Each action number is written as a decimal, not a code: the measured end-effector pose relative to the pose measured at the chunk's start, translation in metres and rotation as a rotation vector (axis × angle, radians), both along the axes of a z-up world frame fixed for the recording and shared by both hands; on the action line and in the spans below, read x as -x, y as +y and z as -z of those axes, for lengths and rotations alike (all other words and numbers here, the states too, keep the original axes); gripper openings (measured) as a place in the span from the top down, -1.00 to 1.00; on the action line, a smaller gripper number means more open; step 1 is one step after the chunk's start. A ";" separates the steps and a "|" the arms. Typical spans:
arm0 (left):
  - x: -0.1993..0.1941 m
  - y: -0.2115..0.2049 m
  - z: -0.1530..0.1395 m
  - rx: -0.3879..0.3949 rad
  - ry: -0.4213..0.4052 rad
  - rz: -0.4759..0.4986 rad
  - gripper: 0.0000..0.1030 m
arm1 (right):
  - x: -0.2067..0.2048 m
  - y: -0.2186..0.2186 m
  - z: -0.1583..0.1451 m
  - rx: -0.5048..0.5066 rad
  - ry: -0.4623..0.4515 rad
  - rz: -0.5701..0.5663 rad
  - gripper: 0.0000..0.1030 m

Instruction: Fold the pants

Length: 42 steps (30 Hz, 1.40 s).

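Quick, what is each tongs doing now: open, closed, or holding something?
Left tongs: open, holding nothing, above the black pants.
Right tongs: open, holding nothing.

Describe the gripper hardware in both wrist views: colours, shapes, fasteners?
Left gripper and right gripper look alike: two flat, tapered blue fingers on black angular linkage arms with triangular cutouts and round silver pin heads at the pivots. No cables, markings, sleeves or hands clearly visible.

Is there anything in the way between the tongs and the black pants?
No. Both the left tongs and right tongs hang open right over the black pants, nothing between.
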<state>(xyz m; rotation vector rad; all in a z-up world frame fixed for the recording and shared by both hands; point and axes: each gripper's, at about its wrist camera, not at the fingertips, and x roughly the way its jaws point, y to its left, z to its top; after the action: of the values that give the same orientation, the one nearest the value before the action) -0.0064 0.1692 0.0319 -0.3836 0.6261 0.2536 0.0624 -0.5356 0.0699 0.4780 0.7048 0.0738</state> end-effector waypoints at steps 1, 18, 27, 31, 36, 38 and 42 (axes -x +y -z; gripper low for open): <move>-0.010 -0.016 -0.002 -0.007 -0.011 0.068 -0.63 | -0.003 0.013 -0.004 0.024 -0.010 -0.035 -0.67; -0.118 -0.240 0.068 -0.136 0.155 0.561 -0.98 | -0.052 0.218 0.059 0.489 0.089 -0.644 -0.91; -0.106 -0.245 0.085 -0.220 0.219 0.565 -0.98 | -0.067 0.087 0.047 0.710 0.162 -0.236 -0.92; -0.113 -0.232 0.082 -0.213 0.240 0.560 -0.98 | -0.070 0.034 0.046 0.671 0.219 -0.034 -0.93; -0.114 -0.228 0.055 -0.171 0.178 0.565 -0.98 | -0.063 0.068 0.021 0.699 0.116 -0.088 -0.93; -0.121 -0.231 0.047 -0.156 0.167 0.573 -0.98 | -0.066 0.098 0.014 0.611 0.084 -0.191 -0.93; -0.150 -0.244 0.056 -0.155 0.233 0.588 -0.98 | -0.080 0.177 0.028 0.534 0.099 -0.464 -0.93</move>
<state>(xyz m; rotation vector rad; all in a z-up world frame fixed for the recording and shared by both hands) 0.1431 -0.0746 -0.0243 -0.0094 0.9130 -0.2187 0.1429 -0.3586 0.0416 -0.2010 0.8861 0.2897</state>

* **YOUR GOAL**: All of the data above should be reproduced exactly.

* **EXERCISE SOLUTION**:
Each action number is written as a decimal, not a code: the measured end-effector pose relative to the pose measured at the chunk's start, translation in metres and rotation as a rotation vector (axis × angle, radians), both along the axes of a z-up world frame fixed for the recording and shared by both hands; on the action line and in the spans below, read x as -x, y as +y and z as -z of those axes, for lengths and rotations alike (all other words and numbers here, the states too, keep the original axes); gripper openings (measured) as a place in the span from the top down, -1.00 to 1.00; on the action line, a smaller gripper number means more open; step 1 is one step after the chunk's start. A ";" separates the steps and a "|" the arms. Typical spans:
arm0 (left):
  - x: -0.1993..0.1941 m
  - y: -0.2115..0.2049 m
  - z: -0.1530..0.1395 m
  - rx: -0.3879..0.3949 rad
  - ry: -0.4213..0.4052 rad
  - rz: -0.4759..0.4986 rad
  - gripper: 0.0000..0.1030 m
arm1 (right):
  - x: -0.2067..0.2048 m
  - y: -0.2186..0.2186 m
  - z: -0.1583..0.1451 m
  - rx: -0.5048..0.5066 rad
  - ry: -0.4623..0.4515 rad
  - rz: -0.5701..0.5663 rad
  - gripper: 0.0000..0.1030 m

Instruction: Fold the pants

Length: 42 steps (30 Hz, 1.40 s).

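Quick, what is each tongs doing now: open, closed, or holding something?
Left tongs: open, holding nothing, above the black pants.
Right tongs: open, holding nothing.

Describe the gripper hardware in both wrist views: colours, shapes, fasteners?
Left gripper and right gripper look alike: two flat, tapered blue fingers on black angular linkage arms with triangular cutouts and round silver pin heads at the pivots. No cables, markings, sleeves or hands clearly visible.

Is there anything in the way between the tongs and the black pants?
No. Both the left tongs and right tongs hang open right over the black pants, nothing between.
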<state>(xyz m; rotation vector rad; all in a z-up world frame fixed for the recording and shared by both hands; point and axes: each gripper's, at about its wrist camera, not at the fingertips, and x roughly the way its jaws point, y to its left, z to its top; after the action: of the values that give the same orientation, the one nearest the value before the action) -0.0064 0.1692 0.0319 -0.3836 0.6261 0.2536 0.0624 -0.5356 0.0699 0.4780 0.7048 0.0738</state> end-effector waypoints at steps 1, 18, 27, 31, 36, 38 and 42 (axes -x +y -z; gripper low for open): <move>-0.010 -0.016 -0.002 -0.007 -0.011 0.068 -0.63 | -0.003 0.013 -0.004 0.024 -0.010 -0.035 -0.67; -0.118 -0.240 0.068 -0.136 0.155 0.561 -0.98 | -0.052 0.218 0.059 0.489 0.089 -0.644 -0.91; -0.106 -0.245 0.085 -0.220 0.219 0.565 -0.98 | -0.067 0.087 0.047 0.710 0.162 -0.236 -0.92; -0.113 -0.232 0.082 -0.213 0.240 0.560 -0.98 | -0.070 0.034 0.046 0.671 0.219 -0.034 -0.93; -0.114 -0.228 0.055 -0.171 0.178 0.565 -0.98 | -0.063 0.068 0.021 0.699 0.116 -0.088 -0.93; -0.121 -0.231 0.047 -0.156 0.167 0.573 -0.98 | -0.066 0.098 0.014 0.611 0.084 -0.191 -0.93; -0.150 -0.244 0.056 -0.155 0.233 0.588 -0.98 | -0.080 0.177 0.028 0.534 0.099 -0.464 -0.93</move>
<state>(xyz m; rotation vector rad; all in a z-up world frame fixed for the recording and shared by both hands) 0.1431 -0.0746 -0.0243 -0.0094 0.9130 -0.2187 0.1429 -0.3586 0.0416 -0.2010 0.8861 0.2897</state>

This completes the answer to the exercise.